Y Jut ÊBan of Cư Pui commune said he doesn’t provide hands-on instruction. Gongs are played in sets so teaching many people at one time is not easy. Tho has visited many families to invite the children to attend his gong class. He has rented instruments at his own expense. If it rains, he picks up students and takes them to the class. Y Jut said Tho’s enthusiasm kindled everyone’s interest.

“When I first met him, he said he had organized a gong class for kids. He wanted me to teach them. I didn’t believe him, but then I accepted. He pays for everything himself. So I agreed to come here and teach the children without payment,” Y Jut said.
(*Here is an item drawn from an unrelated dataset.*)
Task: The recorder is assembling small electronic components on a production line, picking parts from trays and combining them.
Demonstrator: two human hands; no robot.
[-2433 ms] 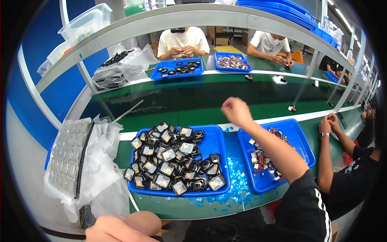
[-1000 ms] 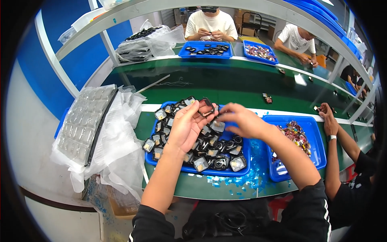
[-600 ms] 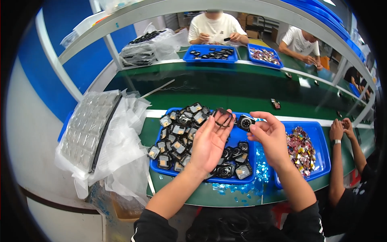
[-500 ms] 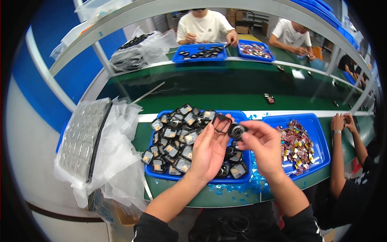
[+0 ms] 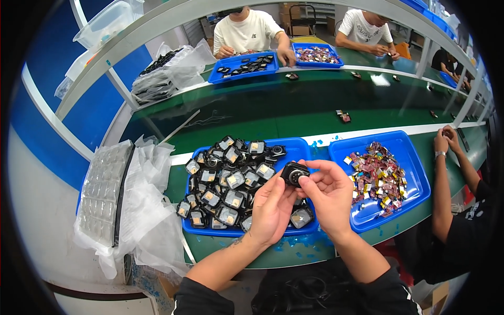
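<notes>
A black smartwatch case (image 5: 294, 173) with a round back is held between my two hands, above the right side of a blue tray (image 5: 300, 143). My left hand (image 5: 270, 212), palm up, steadies it with thumb and fingers. The thumb and fingers of my right hand (image 5: 332, 199) pinch it from the other side. In the tray lies a heap of similar black watch cases (image 5: 227, 184), many showing grey and tan insides. To the right, another blue tray (image 5: 418, 184) holds a pile of small circuit boards (image 5: 379, 181) with silver and yellow parts.
Beyond the trays runs a green conveyor belt (image 5: 283, 102) with a few small boards on it. A clear blister tray (image 5: 102, 191) and plastic sheeting (image 5: 157, 205) are at left. Co-workers sit across the belt; another person's hands (image 5: 446, 139) are at right. Metal rails cross overhead.
The open black frame and the round back piece, held apart before, are now together in my hands. The view has shifted slightly. A further board shows on the belt's far side.
</notes>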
The gong class now has 9 students between 12 and 17 years old who can play the “welcoming guests” and “offering alcohol” melodies. They practice one or twice a week. Duong Van Tho said he has an Ede wife and has lived with the Ede for nearly 30 years. He hopes the children in his gong class will develop a passion for Ede culture and attract more members.

“I worry about the Ede community and tradition. I’m afraid the children will not learn about their tradition. I organized the gong class with the hope that they will continue to teach younger children. In the future I hope the gong troupe will perform for the community tourism program. And I hope people who love the Central Highlands music will work with me to open more music classes.”

Tho’s gong class is the first in Krông Bông district. It has raised awareness of the importance of preserving and prompting Ede culture.